* [The problem]: Because the images are not wanted, restate every line below word for word without them.

* [Given information]:
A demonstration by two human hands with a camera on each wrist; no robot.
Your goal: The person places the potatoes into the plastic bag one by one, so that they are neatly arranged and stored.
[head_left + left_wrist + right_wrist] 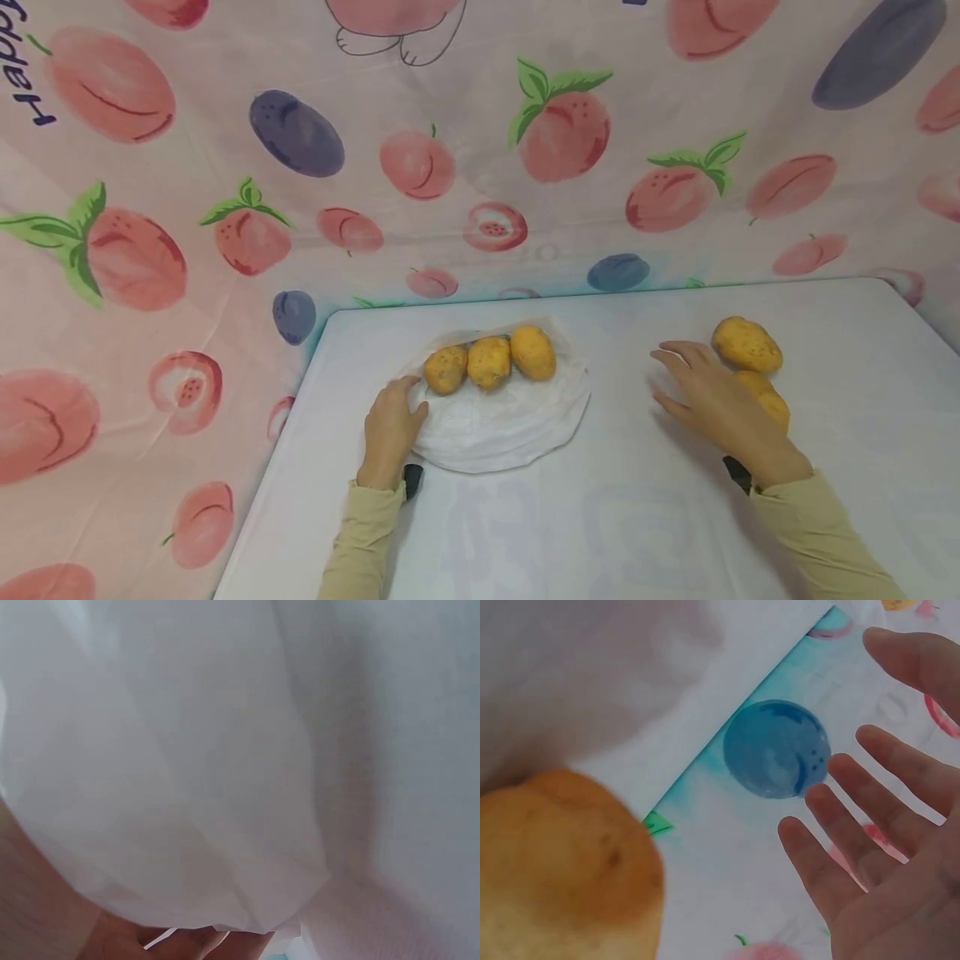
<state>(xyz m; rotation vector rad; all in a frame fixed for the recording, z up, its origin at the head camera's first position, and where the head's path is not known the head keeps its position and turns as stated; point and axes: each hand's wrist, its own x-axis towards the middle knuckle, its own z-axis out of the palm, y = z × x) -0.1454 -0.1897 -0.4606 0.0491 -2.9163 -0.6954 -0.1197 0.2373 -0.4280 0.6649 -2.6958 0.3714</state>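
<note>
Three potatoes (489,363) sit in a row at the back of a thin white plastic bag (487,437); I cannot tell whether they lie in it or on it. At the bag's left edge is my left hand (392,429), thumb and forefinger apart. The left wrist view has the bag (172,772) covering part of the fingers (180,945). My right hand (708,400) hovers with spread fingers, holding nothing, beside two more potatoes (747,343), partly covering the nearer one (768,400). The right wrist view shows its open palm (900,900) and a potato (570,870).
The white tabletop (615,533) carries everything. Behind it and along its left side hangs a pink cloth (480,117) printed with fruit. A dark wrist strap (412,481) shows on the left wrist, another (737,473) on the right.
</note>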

* [Exercise answer]:
A demonstration by two human hands with a camera on each wrist; no robot.
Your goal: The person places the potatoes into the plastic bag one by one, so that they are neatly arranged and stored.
[head_left + left_wrist + right_wrist] 
<state>(xyz m; rotation vector rad; all in a frame fixed for the recording, z up, its origin at the head camera's first position, and where the head's path is not known the head keeps its position and turns as stated; point and axes: each hand's wrist, its own x-axis towards the middle knuckle, its own z-axis out of the palm, y = z × x) -0.1454 -0.1897 -0.4606 0.0491 -2.9163 -0.6954 -0.1197 0.2373 -0.4280 0.6649 -2.6958 0.3714</state>
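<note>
Three potatoes (489,363) sit in a row at the back of a thin white plastic bag (487,437); I cannot tell whether they lie in it or on it. At the bag's left edge is my left hand (392,429), thumb and forefinger apart. The left wrist view has the bag (172,772) covering part of the fingers (180,945). My right hand (708,400) hovers with spread fingers, holding nothing, beside two more potatoes (747,343), partly covering the nearer one (768,400). The right wrist view shows its open palm (900,900) and a potato (570,870).
The white tabletop (615,533) carries everything. Behind it and along its left side hangs a pink cloth (480,117) printed with fruit. A dark wrist strap (412,481) shows on the left wrist, another (737,473) on the right.
</note>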

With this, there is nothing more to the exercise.